Comment votre scénario a-t-il évolué au fil de vos réflexions ?

D’un premier pitch qui consistait à présenter, de manière assez déconstruite, un souvenir de vacances d’été partagé entre un petit-fils et son grand-père, l’histoire a ensuite été revue à plusieurs reprises, évoluant vers une structure plus classique afin de ne pas perdre le spectateur et d’en faciliter la compréhension.

Le montage a toutefois conservé la même intention initiale, notamment à travers l’enchaînement de plans plus ou moins déconnectés sur le plan temporel.

Qu’est-ce qui vous a guidé dans vos choix narratifs ou esthétiques ?

Nos souvenirs d’enfance ont été notre boussole. Ils ont été au cœur de nombreux échanges, ce qui nous a permis d’écrire une histoire plus universelle, même si celle-ci était à l’origine fondée sur une expérience personnelle.

Sur le plan esthétique, nous avons cherché à rester authentiques. L’écriture des dialogues ainsi que la création des décors se sont appuyées sur nos archives familiales.

L’objectif était de rester le plus fidèle possible à nos souvenirs, tout en y apportant une touche plus originale à travers un style déconstruit, artisanal, presque « fait main ».

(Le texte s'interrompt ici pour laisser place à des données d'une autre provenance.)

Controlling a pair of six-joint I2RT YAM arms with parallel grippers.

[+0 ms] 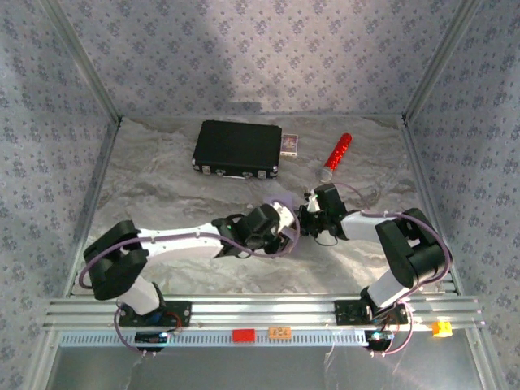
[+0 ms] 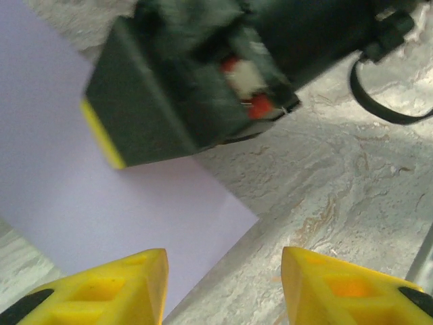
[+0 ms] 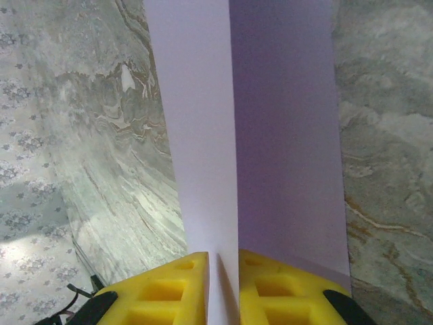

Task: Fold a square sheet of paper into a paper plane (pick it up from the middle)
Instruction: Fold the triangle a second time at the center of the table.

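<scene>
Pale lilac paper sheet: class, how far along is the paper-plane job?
Done: the thin pale lilac paper sheet shows one lengthwise crease, with a lighter and a darker panel. In hand: the right arm's jaws are shut on its edge at that crease; the left arm's jaws stand open over one corner. Left: no pointed nose or wings yet; that corner is square.

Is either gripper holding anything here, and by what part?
The right gripper pinches the lilac paper sheet at its near edge, by the crease; the left gripper is open, holding nothing.
</scene>
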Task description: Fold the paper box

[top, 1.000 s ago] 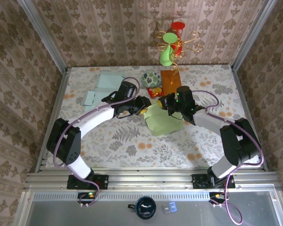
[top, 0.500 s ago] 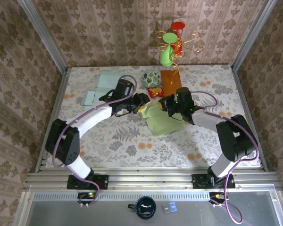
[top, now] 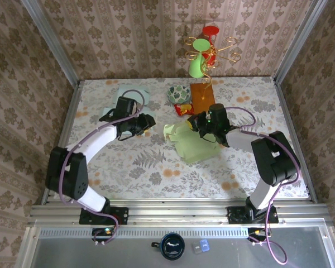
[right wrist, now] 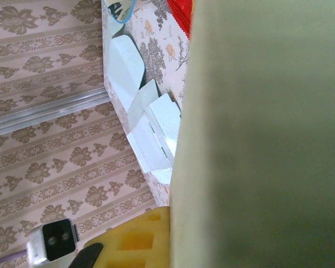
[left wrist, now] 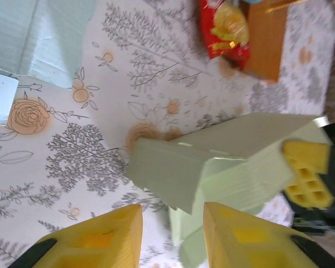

Comment avez-vous construit Paul et André, vos deux personnages principaux?

Paul et André sont passés par plusieurs phases de construction. Nous avons d’abord établi leur personnalité selon leur rôle dans le film. Nous avons dressé leur portrait physique, moral et social, ainsi que leurs objectifs, faiblesses et besoins respectifs.

Notre inspiration principale a été la relation de Fabien avec son grand-père, son vécu avec celui-ci et les vidéos qu’il a pu prendre de son vivant. Nous avons puisé dans ces archives, mais aussi dans les souvenirs de chacun des membres du groupe pour y trouver de la matière.

Paul adulte, qui ouvre et clôture le film, se sent coupable du temps qu’il n’a pas pu passer avec son grand-père.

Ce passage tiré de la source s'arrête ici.